THE BIG NOWHERE by James Ellroy

“Yes what?”

“Yes. We dated once.”

Buzz said, “You sound like a one-night stand man. A date with Wiltsie, a date with Duarte. Where’d you meet those guys?”

“Nowhere… at a bar.”

“What bar?”

“The Oak Room at the Biltmore, the Macombo, I don’t know.”

“You’re rattlin’ my cage, boy. Duarte was Mex and those joints don’t serve spics. So try again. Two goddamn queer slash murder victims you got between the sheets with. Where’d you meet them?”

Reynolds Loftis stayed crimped up and silent; Buzz said, “You paid for them, right? It ain’t no sin. I’ve paid for pussy, so why shouldn’t somebody of your persuasion pay for boys?”

“No. No. No, that’s not true.”

Mal, very soft. “Felix Gordean.”

Loftis, trembling. “No no no no no.”

Buzz twirled a finger and smoothed his necktie–the switcheroo sign. “Charles Hartshorn. Why’d he kill himself?”

“He was tortured by people like you!”

Mal’s switcheroo. “You copped horse for Claire. Who’d you get it from?”
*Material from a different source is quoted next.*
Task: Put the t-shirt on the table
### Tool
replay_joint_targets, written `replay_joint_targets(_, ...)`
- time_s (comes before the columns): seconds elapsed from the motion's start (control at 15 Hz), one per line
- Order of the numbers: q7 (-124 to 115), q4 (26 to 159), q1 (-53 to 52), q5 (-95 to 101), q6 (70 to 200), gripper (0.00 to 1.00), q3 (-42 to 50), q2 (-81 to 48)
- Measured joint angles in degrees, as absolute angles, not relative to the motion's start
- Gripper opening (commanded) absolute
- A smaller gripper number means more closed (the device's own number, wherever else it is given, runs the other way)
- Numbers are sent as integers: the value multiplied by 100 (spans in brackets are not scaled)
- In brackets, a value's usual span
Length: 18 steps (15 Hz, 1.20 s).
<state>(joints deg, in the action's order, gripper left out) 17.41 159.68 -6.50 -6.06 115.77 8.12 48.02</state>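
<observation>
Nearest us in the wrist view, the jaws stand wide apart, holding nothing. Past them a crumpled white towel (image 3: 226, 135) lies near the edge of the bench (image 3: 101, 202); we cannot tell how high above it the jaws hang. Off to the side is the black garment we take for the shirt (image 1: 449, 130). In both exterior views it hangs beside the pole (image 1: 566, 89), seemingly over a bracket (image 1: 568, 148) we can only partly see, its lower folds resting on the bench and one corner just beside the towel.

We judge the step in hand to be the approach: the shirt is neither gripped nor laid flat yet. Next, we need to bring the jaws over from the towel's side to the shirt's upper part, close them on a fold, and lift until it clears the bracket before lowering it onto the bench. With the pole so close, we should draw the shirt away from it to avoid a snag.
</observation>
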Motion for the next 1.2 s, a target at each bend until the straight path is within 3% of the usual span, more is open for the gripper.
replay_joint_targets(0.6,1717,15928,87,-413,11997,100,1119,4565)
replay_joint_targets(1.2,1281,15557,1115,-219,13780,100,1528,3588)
“Who told you that?”–Loftis actually sounding indignant. Buzz leaned over and whispered, “Felix Gordean”; Loftis jerked back and banged his head on the wall. Mal said, “Duane Lindenaur worked at Variety International, where your friends Lopez, Duarte and Benavides are working. Juan Duarte is Augie Duarte’s cousin. You used to appear in Variety International movies. Duane Lindenaur was blackmailing Charles Hartshorn. Why don’t you put all that together for me.”
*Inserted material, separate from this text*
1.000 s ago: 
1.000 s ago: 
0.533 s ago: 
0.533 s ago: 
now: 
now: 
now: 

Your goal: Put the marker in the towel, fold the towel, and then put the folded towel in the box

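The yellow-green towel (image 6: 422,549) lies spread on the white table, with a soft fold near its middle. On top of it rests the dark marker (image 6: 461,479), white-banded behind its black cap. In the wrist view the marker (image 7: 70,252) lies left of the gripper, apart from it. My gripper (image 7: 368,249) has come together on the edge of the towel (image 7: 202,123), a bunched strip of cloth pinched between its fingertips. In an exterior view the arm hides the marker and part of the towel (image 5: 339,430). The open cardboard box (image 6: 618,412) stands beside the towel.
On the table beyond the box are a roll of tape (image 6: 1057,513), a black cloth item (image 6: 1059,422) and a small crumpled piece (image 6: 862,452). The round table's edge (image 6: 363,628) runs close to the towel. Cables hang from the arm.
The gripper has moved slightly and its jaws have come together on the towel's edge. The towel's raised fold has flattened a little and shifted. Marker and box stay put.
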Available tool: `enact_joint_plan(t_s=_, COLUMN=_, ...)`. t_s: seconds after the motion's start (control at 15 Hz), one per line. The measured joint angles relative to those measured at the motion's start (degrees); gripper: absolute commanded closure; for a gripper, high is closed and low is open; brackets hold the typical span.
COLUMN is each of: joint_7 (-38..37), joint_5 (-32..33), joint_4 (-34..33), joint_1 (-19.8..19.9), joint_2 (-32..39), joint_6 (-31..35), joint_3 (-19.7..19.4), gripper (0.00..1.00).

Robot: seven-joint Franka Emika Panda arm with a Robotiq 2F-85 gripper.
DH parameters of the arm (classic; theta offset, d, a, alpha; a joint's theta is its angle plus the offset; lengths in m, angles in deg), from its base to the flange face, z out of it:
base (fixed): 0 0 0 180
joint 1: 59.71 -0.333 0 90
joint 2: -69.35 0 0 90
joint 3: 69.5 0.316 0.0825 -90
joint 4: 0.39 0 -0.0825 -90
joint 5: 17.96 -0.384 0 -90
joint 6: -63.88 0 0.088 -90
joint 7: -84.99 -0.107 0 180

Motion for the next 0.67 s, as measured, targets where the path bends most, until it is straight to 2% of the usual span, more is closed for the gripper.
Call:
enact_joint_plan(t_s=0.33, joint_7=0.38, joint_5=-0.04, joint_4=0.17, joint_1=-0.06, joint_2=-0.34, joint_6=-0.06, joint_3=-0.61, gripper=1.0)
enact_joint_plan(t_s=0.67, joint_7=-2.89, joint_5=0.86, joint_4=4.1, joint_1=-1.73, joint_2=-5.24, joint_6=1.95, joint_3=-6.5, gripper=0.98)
Loftis was sweating; Mal caught a twitch at blackmail. “Three times in ‘44 and once last week you withdrew ten grand from your bank account. Who’s blackmailing you?”
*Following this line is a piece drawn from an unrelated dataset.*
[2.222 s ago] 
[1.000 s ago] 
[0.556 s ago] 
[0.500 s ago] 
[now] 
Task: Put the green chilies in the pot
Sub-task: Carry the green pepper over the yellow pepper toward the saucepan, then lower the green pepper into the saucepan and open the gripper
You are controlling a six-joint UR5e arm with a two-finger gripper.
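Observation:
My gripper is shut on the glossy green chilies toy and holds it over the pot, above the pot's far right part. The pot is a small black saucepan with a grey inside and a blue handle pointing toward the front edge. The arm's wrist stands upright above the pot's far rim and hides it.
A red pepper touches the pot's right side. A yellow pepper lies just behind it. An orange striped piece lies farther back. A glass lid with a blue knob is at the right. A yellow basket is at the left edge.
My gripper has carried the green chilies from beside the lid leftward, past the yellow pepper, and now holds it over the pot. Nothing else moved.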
The man was oozing sweat. Buzz flashed a fist on the QT; Mal shook his head and gave him the switch sign. Buzz said, “Tell us about the Sleepy Lagoon Defense Committee. Some strange stuff happened, right?”

Loftis wiped sweat off his brow; he said, “What strange stuff?”, his voice cracking.

“Like the letters the Committee got that said a big white man snuffed José Diaz. A deputy pal of ours seemed to think these here killings went back to Sleepy Lagoon–zoot stick time. All the victims were cut with zoot sticks.”

Loftis wrung his hands, popping more sweat; his eyes were glazed. Mal could tell Meeks went for a soft shot–innocuous stuff from his interrogation notes–but came up with a bludgeon. Buzz looked bewildered; Mal tamped down his black hat. “Loftis, who’s blackmailing you?”

Loftis squeaked, “No”; Mal saw that he’d sweated his clothes through. “What happened with the SLDC?”

“No!”

“Is Gordean blackmailing you?”

“I refuse to answer on the grounds that my answ–”

“You’re a slimy piece of Commie shit. What kind of treason are you planning at your meetings? Cop on that!”

“Claire said I didn’t have to!”

“Who’s that piece of tail you and Chaz Minear were fighting over during the war? Who’s that piece of fluff?”

Loftis sobbed and keened and managed a squeaky singsong. “I refuse to answer on the grounds that my answers might tend to incriminate me, but I never hurt anybody and neither did my friends so please don’t hurt us.”

Mal made a fist, Stanford ring stone out to do maximum damage. Buzz put a hand on his own fist and squeezed it, a new semaphore: don’t hit him or I’ll hit you. Mal got scared and went for big verbal ammo: Loftis didn’t know Chaz Minear ratted him to HUAC. “Are you protecting Minear? You shouldn’t, because he was the one who snitched you to the Feds. He was the one who got you blacklisted.”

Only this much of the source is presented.